> REQUIRED ACTION:
Reproduce the data below word for word, setting aside any picture it holds.

> RECORDED DATA:
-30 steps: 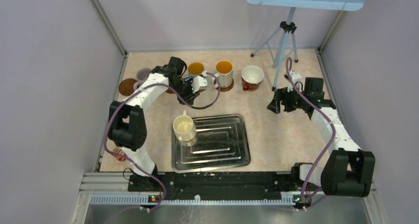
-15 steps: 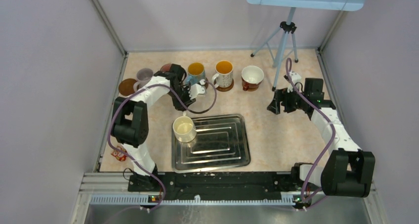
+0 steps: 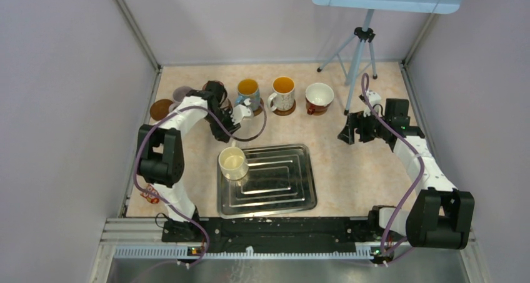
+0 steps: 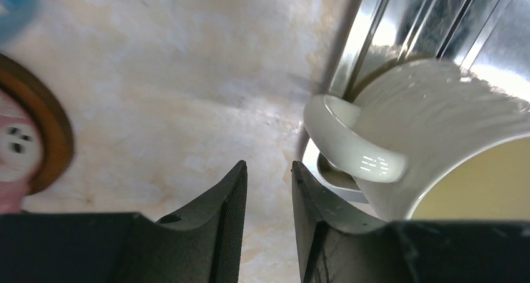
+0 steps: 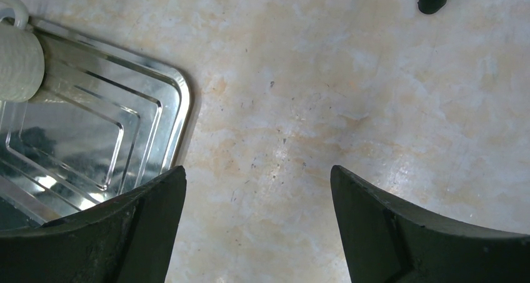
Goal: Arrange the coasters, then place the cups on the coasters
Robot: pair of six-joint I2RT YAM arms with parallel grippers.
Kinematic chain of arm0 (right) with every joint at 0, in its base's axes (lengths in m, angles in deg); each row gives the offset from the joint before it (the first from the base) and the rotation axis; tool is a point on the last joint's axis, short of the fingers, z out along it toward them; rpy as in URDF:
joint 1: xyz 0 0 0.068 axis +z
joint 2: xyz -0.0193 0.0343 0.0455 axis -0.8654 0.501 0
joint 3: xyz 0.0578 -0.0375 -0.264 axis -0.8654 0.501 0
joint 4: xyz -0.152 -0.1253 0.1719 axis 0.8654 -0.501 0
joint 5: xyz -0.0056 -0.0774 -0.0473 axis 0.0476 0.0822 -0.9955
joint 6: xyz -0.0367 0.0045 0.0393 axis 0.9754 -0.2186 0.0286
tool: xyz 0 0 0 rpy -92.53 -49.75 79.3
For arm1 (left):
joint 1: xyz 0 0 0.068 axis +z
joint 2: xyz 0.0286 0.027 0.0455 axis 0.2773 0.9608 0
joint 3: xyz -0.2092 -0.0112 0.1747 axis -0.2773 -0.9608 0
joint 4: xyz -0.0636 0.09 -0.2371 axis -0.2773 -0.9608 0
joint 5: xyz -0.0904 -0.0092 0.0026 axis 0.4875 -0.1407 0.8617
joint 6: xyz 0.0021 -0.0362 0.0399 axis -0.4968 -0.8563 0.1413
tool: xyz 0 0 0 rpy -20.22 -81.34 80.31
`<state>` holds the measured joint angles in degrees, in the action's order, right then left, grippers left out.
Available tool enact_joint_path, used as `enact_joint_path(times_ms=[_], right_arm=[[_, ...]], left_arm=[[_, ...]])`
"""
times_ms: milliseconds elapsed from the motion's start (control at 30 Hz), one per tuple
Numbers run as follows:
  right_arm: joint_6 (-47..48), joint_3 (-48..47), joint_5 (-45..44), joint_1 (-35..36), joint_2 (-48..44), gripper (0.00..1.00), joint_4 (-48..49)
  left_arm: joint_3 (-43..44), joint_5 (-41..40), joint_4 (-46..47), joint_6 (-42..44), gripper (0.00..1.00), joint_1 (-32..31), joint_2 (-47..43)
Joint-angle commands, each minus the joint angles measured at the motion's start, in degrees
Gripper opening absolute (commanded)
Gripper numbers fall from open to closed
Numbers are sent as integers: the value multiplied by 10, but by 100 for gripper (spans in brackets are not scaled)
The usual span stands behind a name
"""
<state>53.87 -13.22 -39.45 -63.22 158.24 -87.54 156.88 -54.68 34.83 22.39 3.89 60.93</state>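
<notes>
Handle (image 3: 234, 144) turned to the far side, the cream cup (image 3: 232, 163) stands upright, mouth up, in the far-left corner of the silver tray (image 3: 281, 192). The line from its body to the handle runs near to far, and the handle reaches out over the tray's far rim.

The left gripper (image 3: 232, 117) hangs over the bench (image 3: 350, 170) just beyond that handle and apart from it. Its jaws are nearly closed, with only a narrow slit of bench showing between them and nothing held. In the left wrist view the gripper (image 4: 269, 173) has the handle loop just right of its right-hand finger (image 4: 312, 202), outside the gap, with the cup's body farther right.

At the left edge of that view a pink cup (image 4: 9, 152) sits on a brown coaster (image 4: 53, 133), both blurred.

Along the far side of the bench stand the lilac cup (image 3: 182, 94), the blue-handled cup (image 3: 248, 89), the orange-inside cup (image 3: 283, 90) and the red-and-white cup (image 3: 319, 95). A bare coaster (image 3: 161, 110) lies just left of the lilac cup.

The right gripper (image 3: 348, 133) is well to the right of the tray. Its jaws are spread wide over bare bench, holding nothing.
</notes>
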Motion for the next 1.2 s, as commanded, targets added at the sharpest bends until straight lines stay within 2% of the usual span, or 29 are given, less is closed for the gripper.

> TASK RESULT:
-30 steps: 
-15 steps: 
+0 steps: 
+0 steps: 
+0 steps: 
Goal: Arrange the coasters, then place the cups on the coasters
Robot: pair of six-joint I2RT YAM arms with parallel grippers.
Kinematic chain of arm0 (right) with every joint at 0, in its base's axes (lengths in m, angles in deg); each row gives the offset from the joint before it (the first from the base) and the rotation axis; tool is a point on the last joint's axis, short of the fingers, z out along it toward them; rpy as in URDF:
joint 1: xyz 0 0 0.068 axis +z
joint 2: xyz -0.0193 0.0343 0.0455 axis -0.8654 0.501 0
joint 3: xyz 0.0578 -0.0375 -0.264 axis -0.8654 0.501 0
joint 4: xyz -0.152 -0.1253 0.1719 axis 0.8654 -0.501 0
joint 5: xyz -0.0056 -0.0774 -0.0473 axis 0.0476 0.0822 -0.9955
joint 6: xyz -0.0367 0.0045 0.0393 axis 0.9754 -0.2186 0.0286
tool: xyz 0 0 0 rpy -92.53 -49.75 79.3
For arm1 (left):
joint 1: xyz 0 0 0.068 axis +z
joint 2: xyz 0.0286 0.027 0.0455 axis 0.2773 0.9608 0
joint 3: xyz -0.2092 -0.0112 0.1747 axis -0.2773 -0.9608 0
joint 4: xyz -0.0636 0.09 -0.2371 axis -0.2773 -0.9608 0
joint 5: xyz -0.0904 -0.0092 0.0026 axis 0.4875 -0.1407 0.8617
joint 6: xyz 0.0021 -0.0362 0.0399 axis -0.4968 -0.8563 0.1413
tool: xyz 0 0 0 rpy -20.22 -81.34 80.31
`<state>` holds the measured joint angles in degrees, in the action's order, right then left, grippers left out.
Available tool enact_joint_path, used as `enact_joint_path(times_ms=[_], right_arm=[[_, ...]], left_arm=[[_, ...]])`
"""
times_ms: milliseconds elapsed from the motion's start (control at 30 Hz), one per tuple
Numbers run as follows:
  right_arm: joint_6 (-47..48), joint_3 (-48..47), joint_5 (-45..44), joint_1 (-35..36), joint_2 (-48..44), gripper (0.00..1.00), joint_4 (-48..49)
  left_arm: joint_3 (-43..44), joint_5 (-41..40), joint_4 (-46..47), joint_6 (-42..44), gripper (0.00..1.00), joint_1 (-32..31), joint_2 (-47..43)
Joint-angle commands, each minus the joint angles measured at the motion's start, in degrees
Gripper opening absolute (commanded)
Gripper numbers fall from open to closed
Numbers are sent as integers: the value multiplied by 10, but by 100 for gripper (spans in brackets are not scaled)
The usual span stands behind a name
"""
<state>53.87 -13.22 -39.45 -63.22 158.24 -87.54 156.88 -54.68 34.83 22.39 3.89 60.93</state>
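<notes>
Handle (image 3: 234, 144) turned to the far side, the cream cup (image 3: 232, 163) stands upright, mouth up, in the far-left corner of the silver tray (image 3: 281, 192). The line from its body to the handle runs near to far, and the handle reaches out over the tray's far rim.

The left gripper (image 3: 232, 117) hangs over the bench (image 3: 350, 170) just beyond that handle and apart from it. Its jaws are nearly closed, with only a narrow slit of bench showing between them and nothing held. In the left wrist view the gripper (image 4: 269, 173) has the handle loop just right of its right-hand finger (image 4: 312, 202), outside the gap, with the cup's body farther right.

At the left edge of that view a pink cup (image 4: 9, 152) sits on a brown coaster (image 4: 53, 133), both blurred.

Along the far side of the bench stand the lilac cup (image 3: 182, 94), the blue-handled cup (image 3: 248, 89), the orange-inside cup (image 3: 283, 90) and the red-and-white cup (image 3: 319, 95). A bare coaster (image 3: 161, 110) lies just left of the lilac cup.

The right gripper (image 3: 348, 133) is well to the right of the tray. Its jaws are spread wide over bare bench, holding nothing.
</notes>
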Motion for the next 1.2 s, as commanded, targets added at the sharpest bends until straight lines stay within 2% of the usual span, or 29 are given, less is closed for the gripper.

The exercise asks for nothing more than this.